Urodził się 22 kwietnia 1932 roku w Londynie. Montażysta był jedynym dzieckiem dramatopisarza J.B. Priestleya, twórcy "Pan inspektor przyszedł" z 1954 roku. Był przewodniczącym stowarzyszenia imienia swojego ojca. To ono poinformowało o jego odejściu.
"Z wielkim smutkiem potwierdzamy śmierć naszego przewodniczącego Toma Priestleya. [...] Okazał się jednym z najwybitniejszych montażystów naszego kraju. [...] Był ujmującym człowiekiem" - czytamy w oświadczeniu wydanym przez Stowarzyszenie J.B. Priestleya.
Uczęszczał na Uniwersytet w Cambridge. Kinem zainteresował się, gdy trafił na seans organizowany przez legendarnego krytyka Leslie'ego Halliwella.
Priestley rozpoczął swoją karierę w 1958 roku, jako drugi asystent montażysty dźwięku przy "Dunkierce" Leslie'ego Normana. Przy "Wstręcie" Romana Polańskiego był już głównym montażystą dźwięku.
Jako montażysta debiutował w "Unearthly Stranger" Johna Kirsha z 1963 roku.
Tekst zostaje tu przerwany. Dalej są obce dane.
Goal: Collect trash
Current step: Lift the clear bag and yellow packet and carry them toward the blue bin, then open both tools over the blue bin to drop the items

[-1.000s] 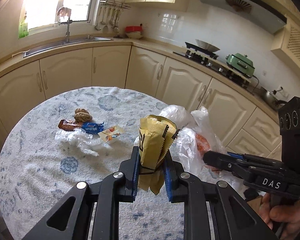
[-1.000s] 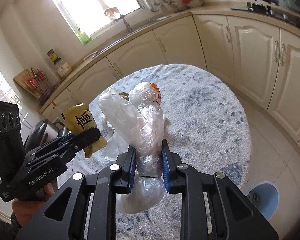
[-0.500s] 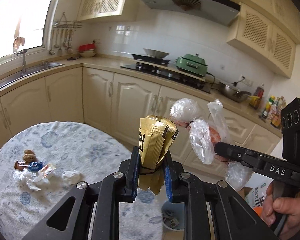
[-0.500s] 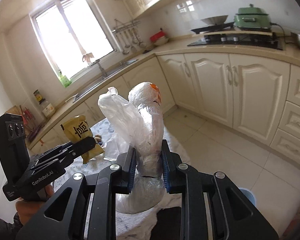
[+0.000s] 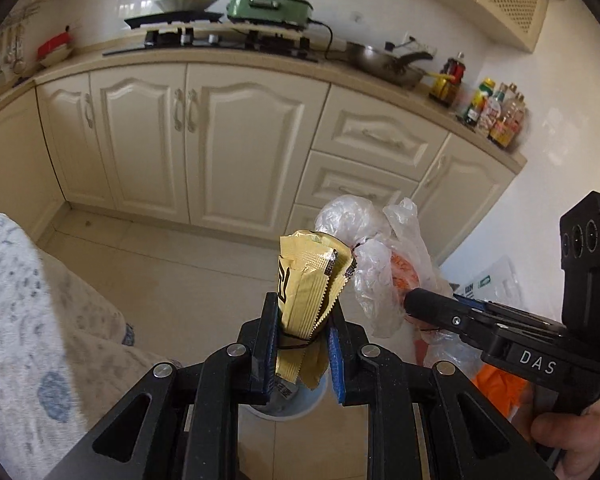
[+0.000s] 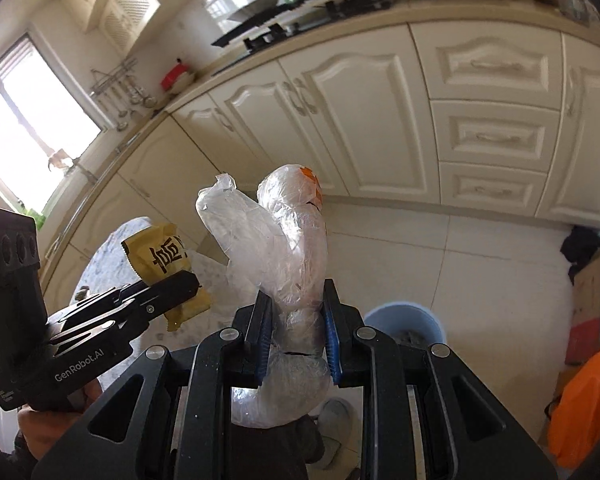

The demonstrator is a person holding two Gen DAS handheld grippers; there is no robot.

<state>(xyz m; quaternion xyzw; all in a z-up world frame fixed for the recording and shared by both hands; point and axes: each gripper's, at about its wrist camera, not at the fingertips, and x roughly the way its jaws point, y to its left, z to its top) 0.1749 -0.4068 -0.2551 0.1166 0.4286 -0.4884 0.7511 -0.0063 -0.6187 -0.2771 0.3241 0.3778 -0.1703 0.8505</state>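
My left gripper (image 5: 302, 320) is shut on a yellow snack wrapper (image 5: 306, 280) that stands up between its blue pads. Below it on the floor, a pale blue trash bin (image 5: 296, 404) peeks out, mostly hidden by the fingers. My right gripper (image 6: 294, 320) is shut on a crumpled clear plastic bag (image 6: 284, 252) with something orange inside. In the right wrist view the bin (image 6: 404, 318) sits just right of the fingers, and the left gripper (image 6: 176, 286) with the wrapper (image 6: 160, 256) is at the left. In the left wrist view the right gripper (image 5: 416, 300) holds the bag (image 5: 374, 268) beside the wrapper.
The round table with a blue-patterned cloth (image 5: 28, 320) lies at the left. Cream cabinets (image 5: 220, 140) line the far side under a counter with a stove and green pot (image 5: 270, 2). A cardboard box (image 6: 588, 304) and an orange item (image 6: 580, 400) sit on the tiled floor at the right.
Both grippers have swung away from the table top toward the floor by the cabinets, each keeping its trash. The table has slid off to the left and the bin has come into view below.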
W tym samym roku asystował przy "Sportowym życiu" Lindsaya Andersona, w którym Richard Harris zagrał jedną ze swoich najlepszych ról.
W czasie swojej kariery Priestley pracował między innymi przy "Morganie — Przypadku do leczenia" i "Isadorze" Karela Reisza, "Wielkim Gatsbym" Jacka Claytona, "Powrocie Różowej Pantery" Blake'a Edwardsa i "Tess" Romana Polańskiego. Jego największym osiągnięciem było "Uwolnienie" Johna Boormana, za które miał szansę na Oscara.
Po zakończeniu kariery filmowej Priestley poświęcił się pielęgnowaniu pamięci po swoim ojcu i opieką nad jego majątkiem.